Assignment: Transcribe the whole listing exactly, but do not carry over its pictures.

*** Opening The input ***

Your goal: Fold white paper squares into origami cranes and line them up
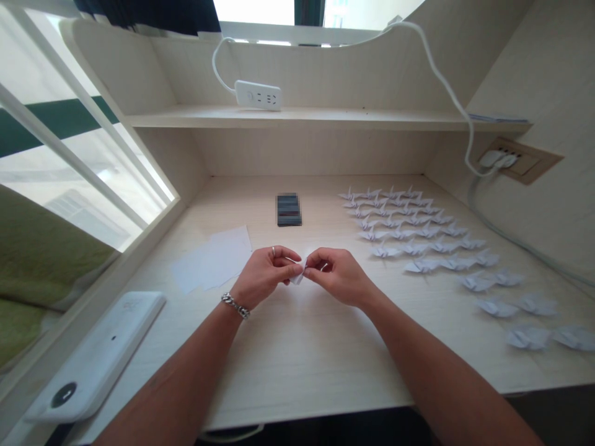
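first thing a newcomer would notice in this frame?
Probably the rows of folded paper cranes spread over the right side of the desk. Next, at centre, the left hand and right hand meet, pinching a small folded white paper between their fingertips. Loose white sheets lie just left of the hands, and a dark phone sits behind them.

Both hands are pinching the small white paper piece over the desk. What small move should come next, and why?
Probably press the current crease flat. The left hand and right hand both pinch the half-folded paper, which is still compact, unlike the finished cranes in rows at the right.
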The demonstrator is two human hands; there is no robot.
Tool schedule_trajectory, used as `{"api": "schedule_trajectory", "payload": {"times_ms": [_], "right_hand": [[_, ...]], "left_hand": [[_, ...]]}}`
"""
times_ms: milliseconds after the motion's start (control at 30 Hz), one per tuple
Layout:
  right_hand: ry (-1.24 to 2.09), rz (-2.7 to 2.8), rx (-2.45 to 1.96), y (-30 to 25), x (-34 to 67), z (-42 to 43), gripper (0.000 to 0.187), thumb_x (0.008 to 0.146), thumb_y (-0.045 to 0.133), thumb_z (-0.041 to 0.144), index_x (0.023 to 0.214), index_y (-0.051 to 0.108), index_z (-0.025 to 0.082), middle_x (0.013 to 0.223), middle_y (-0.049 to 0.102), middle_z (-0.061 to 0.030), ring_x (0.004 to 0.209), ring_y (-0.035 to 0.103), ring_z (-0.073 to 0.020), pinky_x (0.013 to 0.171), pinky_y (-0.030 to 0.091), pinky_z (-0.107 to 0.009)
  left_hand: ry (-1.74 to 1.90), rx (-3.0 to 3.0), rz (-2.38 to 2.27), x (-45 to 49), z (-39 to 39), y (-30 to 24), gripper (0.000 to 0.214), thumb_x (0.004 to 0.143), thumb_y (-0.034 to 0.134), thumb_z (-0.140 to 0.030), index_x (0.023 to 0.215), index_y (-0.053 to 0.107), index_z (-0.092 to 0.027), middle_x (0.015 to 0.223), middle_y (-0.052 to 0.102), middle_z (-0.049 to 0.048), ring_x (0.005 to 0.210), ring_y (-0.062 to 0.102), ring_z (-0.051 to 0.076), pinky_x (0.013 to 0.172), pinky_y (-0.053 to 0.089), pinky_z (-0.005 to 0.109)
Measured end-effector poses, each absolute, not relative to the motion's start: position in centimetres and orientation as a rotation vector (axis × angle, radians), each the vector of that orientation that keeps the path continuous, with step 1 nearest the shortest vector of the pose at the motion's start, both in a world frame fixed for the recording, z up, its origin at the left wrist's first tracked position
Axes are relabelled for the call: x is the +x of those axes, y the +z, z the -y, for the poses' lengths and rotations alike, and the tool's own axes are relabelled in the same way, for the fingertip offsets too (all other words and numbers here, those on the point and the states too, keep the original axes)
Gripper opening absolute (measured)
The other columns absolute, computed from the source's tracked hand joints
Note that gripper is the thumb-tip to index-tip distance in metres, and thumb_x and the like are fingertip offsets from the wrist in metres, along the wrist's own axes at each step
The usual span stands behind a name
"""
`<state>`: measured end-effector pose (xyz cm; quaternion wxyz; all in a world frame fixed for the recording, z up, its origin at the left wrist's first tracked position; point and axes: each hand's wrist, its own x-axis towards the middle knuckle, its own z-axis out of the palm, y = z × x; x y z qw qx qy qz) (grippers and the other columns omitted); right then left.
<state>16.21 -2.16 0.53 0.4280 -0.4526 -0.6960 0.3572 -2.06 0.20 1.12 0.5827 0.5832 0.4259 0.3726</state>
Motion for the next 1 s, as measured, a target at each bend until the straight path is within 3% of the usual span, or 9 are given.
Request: {"api": "schedule_trajectory", "payload": {"times_ms": [167,433,1000], "right_hand": [[0.885,1.690,-1.031,0.65,16.20,2.07,0.007,0.080,0.065,0.026,0.080,0.068,0.020,0.074,0.069,-0.0008,0.067,0.061,-0.0140,0.061,0.048,-0.025],[0.516,1.928,-1.127,0.33,16.28,2.39,0.004,0.079,0.064,0.022,0.080,0.067,0.021,0.079,0.070,-0.0018,0.067,0.061,-0.0147,0.064,0.047,-0.028],[0.336,2.057,-1.193,0.69,16.15,2.60,0.011,0.088,0.054,0.020,0.085,0.065,0.021,0.084,0.068,-0.0040,0.071,0.058,-0.0160,0.067,0.041,-0.028]], "left_hand": [[0.953,1.161,-0.916,-1.75,-0.07,0.97,0.029,0.065,0.081,-0.031,0.085,0.066,-0.015,0.061,0.065,-0.0003,0.054,0.056,0.010,0.052,0.042,0.022],[0.926,1.363,-1.011,-1.75,-0.08,1.03,0.030,0.064,0.080,-0.029,0.085,0.066,-0.014,0.063,0.069,0.0030,0.055,0.059,0.013,0.054,0.045,0.026],[0.961,1.217,-0.997,-1.59,-0.15,0.65,0.030,0.064,0.082,-0.030,0.086,0.069,-0.015,0.066,0.070,0.0030,0.057,0.058,0.012,0.055,0.044,0.024]]}}
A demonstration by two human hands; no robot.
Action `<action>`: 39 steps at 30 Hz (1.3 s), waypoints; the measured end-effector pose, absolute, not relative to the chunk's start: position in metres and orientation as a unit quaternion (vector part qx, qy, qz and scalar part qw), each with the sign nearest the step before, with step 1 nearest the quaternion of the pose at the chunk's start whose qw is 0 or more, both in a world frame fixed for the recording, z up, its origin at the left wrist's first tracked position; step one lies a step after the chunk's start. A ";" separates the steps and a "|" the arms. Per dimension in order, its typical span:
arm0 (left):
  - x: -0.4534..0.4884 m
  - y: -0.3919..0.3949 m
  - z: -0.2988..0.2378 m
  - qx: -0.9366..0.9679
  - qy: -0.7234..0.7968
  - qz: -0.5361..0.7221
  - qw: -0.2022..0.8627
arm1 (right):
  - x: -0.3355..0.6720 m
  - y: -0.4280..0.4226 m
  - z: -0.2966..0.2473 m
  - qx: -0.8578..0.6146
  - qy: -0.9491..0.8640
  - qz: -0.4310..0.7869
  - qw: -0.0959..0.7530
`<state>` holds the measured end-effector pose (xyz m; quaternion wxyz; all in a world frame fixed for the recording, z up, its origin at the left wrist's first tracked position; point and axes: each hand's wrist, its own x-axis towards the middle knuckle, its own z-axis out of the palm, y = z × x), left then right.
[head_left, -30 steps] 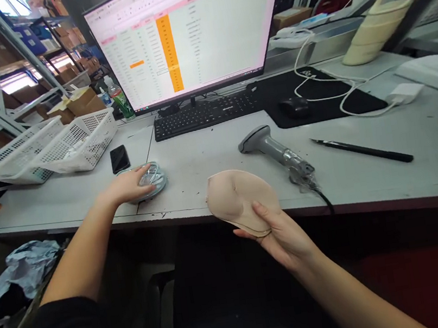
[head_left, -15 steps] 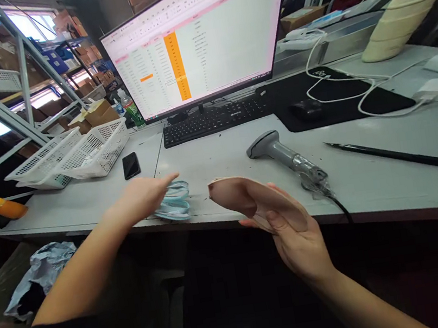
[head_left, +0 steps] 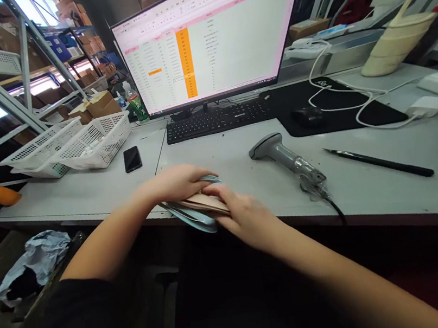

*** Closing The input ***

Answer section:
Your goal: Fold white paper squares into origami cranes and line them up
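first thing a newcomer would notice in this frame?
Probably the rows of folded paper cranes spread over the right side of the desk. Next, at centre, the left hand and right hand meet, pinching a small folded white paper between their fingertips. Loose white sheets lie just left of the hands, and a dark phone sits behind them.

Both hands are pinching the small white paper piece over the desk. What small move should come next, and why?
Probably press the current crease flat. The left hand and right hand both pinch the half-folded paper, which is still compact, unlike the finished cranes in rows at the right.
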The demonstrator is two human hands; there is no robot.
Tool schedule_trajectory, used as `{"api": "schedule_trajectory", "payload": {"times_ms": [_], "right_hand": [[_, ...]], "left_hand": [[_, ...]]}}`
"""
times_ms: milliseconds after the motion's start (control at 30 Hz), one per tuple
Layout:
  right_hand: ry (-1.24 to 2.09), rz (-2.7 to 2.8), rx (-2.45 to 1.96), y (-30 to 25), x (-34 to 67), z (-42 to 43), gripper (0.000 to 0.187), thumb_x (0.008 to 0.146), thumb_y (-0.045 to 0.133), thumb_z (-0.041 to 0.144), index_x (0.023 to 0.214), index_y (-0.051 to 0.108), index_z (-0.025 to 0.082), middle_x (0.013 to 0.223), middle_y (-0.049 to 0.102), middle_z (-0.061 to 0.030), ring_x (0.004 to 0.209), ring_y (-0.035 to 0.103), ring_z (-0.073 to 0.020), pinky_x (0.013 to 0.171), pinky_y (-0.030 to 0.091), pinky_z (-0.107 to 0.009)
  left_hand: ry (-1.74 to 1.90), rx (-3.0 to 3.0), rz (-2.38 to 2.27), x (-45 to 49), z (-39 to 39), y (-30 to 24), gripper (0.000 to 0.214), thumb_x (0.004 to 0.143), thumb_y (-0.034 to 0.134), thumb_z (-0.140 to 0.030), index_x (0.023 to 0.215), index_y (-0.053 to 0.107), index_z (-0.092 to 0.027), middle_x (0.015 to 0.223), middle_y (-0.052 to 0.102), middle_z (-0.049 to 0.048), ring_x (0.005 to 0.210), ring_y (-0.062 to 0.102), ring_z (-0.051 to 0.076), pinky_x (0.013 to 0.172), pinky_y (-0.053 to 0.089), pinky_z (-0.005 to 0.109)
Measured end-effector poses, each absolute, not relative to the motion's start: position in centimetres and orientation as a rotation vector (axis × angle, radians), each the vector of that orientation that keeps the path continuous, with step 1 nearest the shortest vector of the pose at the motion's start, both in a world frame fixed for the recording, z up, its origin at the left wrist's first tracked position
Axes are relabelled for the call: x is the +x of those axes, y the +z, z the -y, for the poses' lengths and rotations alike, and the tool's own axes are relabelled in the same way, for the fingertip offsets too (all other words and numbers here, those on the point and the states too, keep the original axes)
Gripper opening absolute (measured)
The other columns absolute, computed from the source's tracked hand joints
Note that gripper is the thumb-tip to index-tip distance in metres, and thumb_x and the like are fingertip offsets from the wrist in metres, along the wrist's own axes at each step
The usual span stands behind a name
"""
`<state>`: measured end-effector pose (xyz cm; quaternion wxyz; all in a world frame fixed for the recording, z up, its origin at the left wrist's first tracked position; point and axes: each hand's wrist, its own x-axis towards the middle knuckle, its own z-axis out of the palm, y = z × x; x y z qw qx qy qz) (grippers and the other columns omitted); right then left.
<state>16.21 -2.16 0.53 0.4280 -0.4526 -0.6960 0.3572 -2.06 0.20 1.12 0.5827 0.5832 0.4259 0.3726</state>
Motion for the next 1 s, as measured, a target at each bend until the straight path is within 3% of the usual span, or 9 are given.
Request: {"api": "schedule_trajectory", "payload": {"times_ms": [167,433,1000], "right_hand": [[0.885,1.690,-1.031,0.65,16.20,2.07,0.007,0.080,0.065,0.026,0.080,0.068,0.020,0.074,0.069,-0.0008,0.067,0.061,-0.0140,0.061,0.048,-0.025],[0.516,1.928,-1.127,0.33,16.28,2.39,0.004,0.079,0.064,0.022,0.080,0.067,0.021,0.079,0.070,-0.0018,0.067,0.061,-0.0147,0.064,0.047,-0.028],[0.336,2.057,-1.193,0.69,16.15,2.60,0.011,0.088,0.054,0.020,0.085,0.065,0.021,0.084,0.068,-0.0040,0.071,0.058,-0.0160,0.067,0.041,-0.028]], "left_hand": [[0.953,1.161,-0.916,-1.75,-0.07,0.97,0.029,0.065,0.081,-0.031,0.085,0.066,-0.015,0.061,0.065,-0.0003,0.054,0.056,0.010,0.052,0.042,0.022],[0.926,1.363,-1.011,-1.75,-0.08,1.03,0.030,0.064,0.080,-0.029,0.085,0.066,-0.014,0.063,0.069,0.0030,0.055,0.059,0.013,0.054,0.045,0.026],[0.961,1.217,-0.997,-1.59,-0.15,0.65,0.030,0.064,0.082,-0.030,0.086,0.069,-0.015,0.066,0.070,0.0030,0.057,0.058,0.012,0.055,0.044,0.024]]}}
A demonstration by two human hands; no robot.
Action `<action>`: 39 steps at 30 Hz (1.3 s), waypoints; the measured end-effector pose, absolute, not relative to the chunk's start: position in metres and orientation as a unit quaternion (vector part qx, qy, qz and scalar part qw), each with the sign nearest the step before, with step 1 nearest the quaternion of the pose at the chunk's start whose qw is 0 or more, both in a world frame fixed for the recording, z up, its origin at the left wrist's first tracked position; step one lies a step after the chunk's start. A ";" separates the steps and a "|" the arms. Per dimension in order, its typical span:
arm0 (left):
  - x: -0.4534..0.4884 m
  - y: -0.3919..0.3949 m
  - z: -0.2988..0.2378 m
  - qx: -0.9366..0.9679
  - qy: -0.7234..0.7968
  - qz: -0.5361..0.7221
  - qw: -0.2022..0.8627
arm1 (right):
  - x: -0.3355..0.6720 m
  - y: -0.4280..0.4226 m
  - z: -0.2966..0.2473 m
  - qx: -0.8578..0.6146
  - qy: -0.9491..0.8640
  - qz: -0.4310..0.7869
  - qw: -0.0959..0.7530
`<state>` holds the measured end-effector pose (xyz m; quaternion wxyz; all in a world frame fixed for the recording, z up, its origin at the left wrist's first tracked position; point and axes: each hand's wrist, its own x-axis towards the middle knuckle, its own z-axis out of the palm, y = z × x), left then right.
[head_left, -30 steps] 
[head_left, -15 steps] 
[head_left, +0 steps] 

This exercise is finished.